Almost every MIT student has conducted a scientific experiment on an animal — ranging from dissecting a frog in middle school to studying the behavior of conditionally trained mice in a UROP. At some point, many of us have probably found ourselves questioning the ethics of using animals for research. Though I was vaguely aware of this debate, it wasn’t until I took my first Institute lab that I finally understood the purpose of using animals in scientific pursuit.
By the time I was half-way through 9.02, Systems Neuroscience Laboratory, I had watched dozens of vivacious critters be reduced to lifeless, anesthetized specimen; I witnessed the profusion of two mice; I winced in shock when a guillotine fell on a frog’s neck. For the first seven weeks of class, I had actively managed to avoid handling the “bloody” parts of the lab. I observed my TA’s, professors and classmates intricately poking needles and digging scalpels into the flesh of lab animals. I, in turn, buried my head in my lab notebook and deliberately looked away from the animals who had given their lives to our experiments.
Much of what we know about biological life has emerged from experiments on animals. In fact, the majority of major medical breakthroughs over the last century wouldn’t have happened if not for these animals. Such research has led to the creation of vaccinations against smallpox and tetanus, the development of antibiotics and insulin and the advancement of organ development technology. And that is only scratching the tip of the massive, and continually expanding, iceberg. Yet, I couldn’t bring myself to touch the animals at our lab station.
When I turned to my philosophy professor for advice, his words to me were simple: “to live lovingly is to live truthfully.” In Gandhi’s teachings, he explained, the way to live most lovingly towards all conscious beings is to live with a constant and willful acknowledgement of the truth. Take for example food: we don’t actively acknowledge the fact that the chunks of meat on our plate were once a living animal. When shown images of butcheries, we shamefully avert our gaze. To live with firmness in the truth, we are forced to face the truth of its origin.
As I prepared for class one afternoon, I thought, “If I cannot slaughter a cow myself, I can choose to not eat beef.” Meat isn’t a necessity, and it’s not an act that particularly enhances my well-being or aids humanity. But what about the killing of laboratory animals to acquire knowledge — knowledge that can better mankind? When I read textbooks, or attend lectures of neuroscience, I’m overcome by sheer fascination with myriad groundbreaking scientific discoveries; but hardly ever would I stop and think about the lives of rats, mice, cats, chimpanzees and many other species that went into generating each piece of empirical data. It was time, I realized, to stop looking away from the truth.
I walked into lab that day to see an anesthetized rat lying at our station. It suddenly occurred to me, “for me to truly appreciate the sacrifice this rat was offering us, I had to be the one with the scalpel in hand.” To my classmates’ surprise, I volunteered to conduct the surgery this time.
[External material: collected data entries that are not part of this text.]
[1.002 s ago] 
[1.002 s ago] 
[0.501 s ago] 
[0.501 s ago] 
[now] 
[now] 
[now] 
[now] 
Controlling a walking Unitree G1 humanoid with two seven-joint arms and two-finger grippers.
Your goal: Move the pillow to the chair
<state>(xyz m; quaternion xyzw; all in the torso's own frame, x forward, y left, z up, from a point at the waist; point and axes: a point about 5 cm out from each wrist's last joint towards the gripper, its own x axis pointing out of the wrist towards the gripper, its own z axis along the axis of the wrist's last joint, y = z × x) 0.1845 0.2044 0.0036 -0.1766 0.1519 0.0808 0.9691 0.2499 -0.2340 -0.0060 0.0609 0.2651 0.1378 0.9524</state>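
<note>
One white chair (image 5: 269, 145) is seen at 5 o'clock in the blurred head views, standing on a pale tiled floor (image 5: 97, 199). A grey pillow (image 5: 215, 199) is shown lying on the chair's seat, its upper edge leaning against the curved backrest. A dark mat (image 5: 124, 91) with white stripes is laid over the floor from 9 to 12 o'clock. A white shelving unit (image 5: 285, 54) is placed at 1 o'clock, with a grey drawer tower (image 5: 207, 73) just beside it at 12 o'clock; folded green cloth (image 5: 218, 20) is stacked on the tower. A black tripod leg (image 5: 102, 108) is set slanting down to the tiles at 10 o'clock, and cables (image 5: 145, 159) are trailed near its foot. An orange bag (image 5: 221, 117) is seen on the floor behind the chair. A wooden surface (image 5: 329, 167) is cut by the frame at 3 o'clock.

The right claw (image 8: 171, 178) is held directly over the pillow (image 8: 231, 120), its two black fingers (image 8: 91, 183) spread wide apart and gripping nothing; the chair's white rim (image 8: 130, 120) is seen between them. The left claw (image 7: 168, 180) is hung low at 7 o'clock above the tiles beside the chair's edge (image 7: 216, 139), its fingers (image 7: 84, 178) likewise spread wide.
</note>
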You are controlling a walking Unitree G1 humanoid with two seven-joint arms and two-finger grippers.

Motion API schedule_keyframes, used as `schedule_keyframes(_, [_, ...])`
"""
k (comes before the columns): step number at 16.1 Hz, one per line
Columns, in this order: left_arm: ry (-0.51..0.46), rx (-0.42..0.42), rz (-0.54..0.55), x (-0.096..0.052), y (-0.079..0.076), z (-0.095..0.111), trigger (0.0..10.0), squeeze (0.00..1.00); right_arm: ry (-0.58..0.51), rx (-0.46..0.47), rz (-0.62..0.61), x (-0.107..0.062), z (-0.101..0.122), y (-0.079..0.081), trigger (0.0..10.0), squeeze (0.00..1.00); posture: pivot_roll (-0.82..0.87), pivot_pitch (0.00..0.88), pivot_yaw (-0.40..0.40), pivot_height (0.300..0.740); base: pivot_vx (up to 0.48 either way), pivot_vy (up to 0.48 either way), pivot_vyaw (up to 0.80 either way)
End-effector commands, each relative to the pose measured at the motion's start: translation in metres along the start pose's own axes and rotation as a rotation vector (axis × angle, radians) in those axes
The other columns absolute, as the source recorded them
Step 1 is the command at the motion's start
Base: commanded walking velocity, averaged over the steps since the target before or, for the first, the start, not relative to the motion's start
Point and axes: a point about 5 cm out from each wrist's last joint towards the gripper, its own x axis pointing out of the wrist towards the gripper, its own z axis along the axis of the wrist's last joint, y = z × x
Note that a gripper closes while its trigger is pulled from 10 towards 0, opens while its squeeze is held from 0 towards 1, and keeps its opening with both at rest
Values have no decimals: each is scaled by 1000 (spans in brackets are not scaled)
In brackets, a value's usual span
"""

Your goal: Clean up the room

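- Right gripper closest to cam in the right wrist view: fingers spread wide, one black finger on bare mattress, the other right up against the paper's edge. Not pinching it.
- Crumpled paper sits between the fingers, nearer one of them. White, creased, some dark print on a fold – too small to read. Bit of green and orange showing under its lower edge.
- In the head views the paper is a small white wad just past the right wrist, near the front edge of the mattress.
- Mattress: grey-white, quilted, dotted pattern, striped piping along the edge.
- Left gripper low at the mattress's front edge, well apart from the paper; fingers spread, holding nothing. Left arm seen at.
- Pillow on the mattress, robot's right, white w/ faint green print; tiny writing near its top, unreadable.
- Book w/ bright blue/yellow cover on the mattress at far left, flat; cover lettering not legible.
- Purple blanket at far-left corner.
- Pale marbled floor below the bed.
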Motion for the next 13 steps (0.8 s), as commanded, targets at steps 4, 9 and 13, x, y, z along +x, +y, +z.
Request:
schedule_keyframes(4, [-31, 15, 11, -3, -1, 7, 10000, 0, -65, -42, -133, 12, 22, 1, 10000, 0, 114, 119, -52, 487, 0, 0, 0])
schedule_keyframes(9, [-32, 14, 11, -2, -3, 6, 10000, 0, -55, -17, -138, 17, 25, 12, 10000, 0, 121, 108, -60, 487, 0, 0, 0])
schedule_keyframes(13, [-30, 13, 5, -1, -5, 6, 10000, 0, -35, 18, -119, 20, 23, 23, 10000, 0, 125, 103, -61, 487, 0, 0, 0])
I made an incision in the rat’s head and drilled a hole into his skull. I saw blood stain his pristine fur. I saw chips of his skull fly off. Through the frequent pangs of my heart-wrenching guilt, the truth finally sunk in: this is animal research, and I owe so much of my knowledge to it.
When we actually collected data from our rat, I was overwhelmed with gratitude to him. I had not felt such a strong emotional reaction towards the lab animals who I had refused to touch. When I forced myself to deliver the incision, I did not look away. As a result, I appreciated the invaluable knowledge we collected from out animal infinitely more.
After coming back from lab, I opened my neuroscience textbook to a section addressing the use of animals in scientific research. I was surprised to read that the number of animals used for biomedical research accounts for less than one percent of the number of animals used for food alone. Scientists adhere to a strict ethical code monitored by the Institutional Animal Care and Use Committee; I remembered the lab manager explaining this to us at the beginning of the semester. While I felt a sense of relief, I also became conscious of the heavy moral responsibility we take on.
Laboratory animals offer us the gift of knowledge. As fellow inhabitants of Earth — not only as scientists — it is our moral obligation to appreciate every part of their sacrifice and utilize their gift for the benefit of both mankind and animal-kind.